RoPE and ALiBi: Relative Position Encodings

How Rotary Position Embeddings (RoPE) and Attention with Linear Biases (ALiBi) encode relative position, enabling length generalization beyond training context.

Asma Hafeez KhanMay 16, 20267 min read
TransformersRoPEALiBiPositional Encoding
Share:𝕏

Why Relative Position Encodings

Learned absolute position embeddings fail when sequences exceed training length — there are no embeddings for positions beyond max_seq_len. Sinusoidal encodings generalize better but still use absolute position values that are out-of-distribution at inference.

Relative position encodings are more robust: they encode distance between tokens rather than where a token is. A model that learned "nearby tokens should attend more strongly" generalizes this at any length.


RoPE: Rotary Position Embeddings

RoPE (Su et al., 2021) applies a rotation to the query and key vectors before computing attention. The rotation angle depends on position — so when Q at position m and K at position n interact via dot product, the result automatically encodes the relative position (m - n).

The Math

For a pair of dimensions (i, i+1) in the query/key vector, RoPE rotates by angle θ_i × position:

Q'_i = Q_i × cos(m × θ_i) - Q_{i+1} × sin(m × θ_i)
Q'_{i+1} = Q_i × sin(m × θ_i) + Q_{i+1} × cos(m × θ_i)

where θ_i = 1 / base^(2i/d) with base = 10000 (or 500000 in LLaMA-3).

When we compute Q'_m · K'_n, the rotation angles for m and n combine into a rotation by (m-n) × θ_i — encoding relative position.

Python
import torch
import math

def precompute_rope_frequencies(
    head_dim: int,
    max_seq_len: int,
    base: float = 10000.0,
    device: str = "cpu",
) -> tuple[torch.Tensor, torch.Tensor]:
    """Precompute cos and sin for RoPE."""
    # Frequency for each pair of dimensions
    # θ_i = 1 / base^(2i / head_dim)
    theta = 1.0 / (base ** (torch.arange(0, head_dim, 2, device=device).float() / head_dim))

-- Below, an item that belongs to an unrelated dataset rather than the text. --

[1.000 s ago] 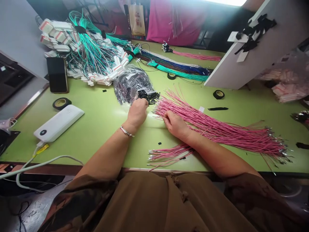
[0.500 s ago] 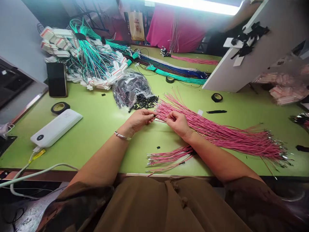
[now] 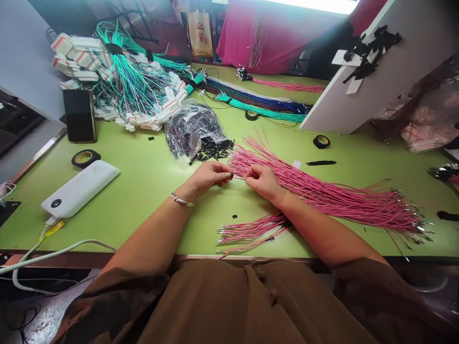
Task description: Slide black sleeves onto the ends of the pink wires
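The left hand (image 3: 213, 177) and right hand (image 3: 264, 183) are held just apart at the left end of the pink wire bundle (image 3: 342, 199), clamped on a black piece (image 3: 232, 176) and, apparently, a wire (image 3: 239, 178) respectively. Green surface (image 3: 161, 186), its near edge crossed by both forearms (image 3: 154, 224), is spread beneath and left of the bundle.

At my ten o'clock: phone (image 3: 79, 116), dark screen; nearer me, black tape roll (image 3: 93, 156), then white power bank (image 3: 82, 188) just beside it, white cable (image 3: 77, 244) plugged into near end. Eleven o'clock: heap of teal wires (image 3: 131, 71) with white connectors (image 3: 87, 44). Just short of twelve, far off: printed bag (image 3: 200, 36). Between one and two: pale panel (image 3: 333, 110), black strips (image 3: 380, 48) on its face. Two o'clock: clear bag (image 3: 425, 134), pale contents blurred.
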A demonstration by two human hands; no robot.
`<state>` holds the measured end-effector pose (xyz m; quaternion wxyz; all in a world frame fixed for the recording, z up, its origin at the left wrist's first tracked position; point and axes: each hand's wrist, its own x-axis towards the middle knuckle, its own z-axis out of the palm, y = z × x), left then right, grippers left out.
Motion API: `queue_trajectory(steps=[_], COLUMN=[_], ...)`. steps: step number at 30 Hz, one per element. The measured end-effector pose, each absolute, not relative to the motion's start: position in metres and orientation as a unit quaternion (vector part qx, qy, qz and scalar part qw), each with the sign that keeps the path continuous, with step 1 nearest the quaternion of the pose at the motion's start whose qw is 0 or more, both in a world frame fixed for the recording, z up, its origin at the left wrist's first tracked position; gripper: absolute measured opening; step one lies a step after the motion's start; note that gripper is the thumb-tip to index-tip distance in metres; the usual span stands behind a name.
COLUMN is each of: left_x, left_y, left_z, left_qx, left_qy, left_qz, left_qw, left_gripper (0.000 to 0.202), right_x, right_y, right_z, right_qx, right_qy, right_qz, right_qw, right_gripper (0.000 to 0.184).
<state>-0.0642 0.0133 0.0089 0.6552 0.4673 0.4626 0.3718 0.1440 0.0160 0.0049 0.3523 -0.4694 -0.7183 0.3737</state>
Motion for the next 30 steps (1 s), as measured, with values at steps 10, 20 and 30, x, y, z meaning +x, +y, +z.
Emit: queue_trajectory(steps=[10,20,30], left_x=[-0.051,-0.047,-0.056], left_y=[0.007,0.006,0.001], left_z=[0.013,0.007,0.023], left_qx=[0.521,0.512,0.595], left_qy=[0.450,0.464,0.461], left_qz=[0.340,0.330,0.187], left_qw=[0.641,0.643,0.632], left_gripper=[0.037,0.028,0.020], right_x=[0.146,0.147,0.156], right_y=[0.012,0.017,0.013], right_z=[0.007,0.007,0.033], right_qx=[-0.433,-0.437,-0.377], right_qy=[-0.737,-0.749,-0.874], right_qz=[0.444,0.356,0.298], right_qw=[0.270,0.348,0.076], right_gripper=[0.025,0.027,0.014])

    # Position indices [0, 1, 2, ..., max_seq_len-1]
    positions = torch.arange(max_seq_len, device=device).float()

    # Outer product: each position × each frequency
    freqs = torch.outer(positions, theta)  # (max_seq_len, head_dim/2)

    # Concatenate for paired dimensions
    freqs = torch.cat([freqs, freqs], dim=-1)  # (max_seq_len, head_dim)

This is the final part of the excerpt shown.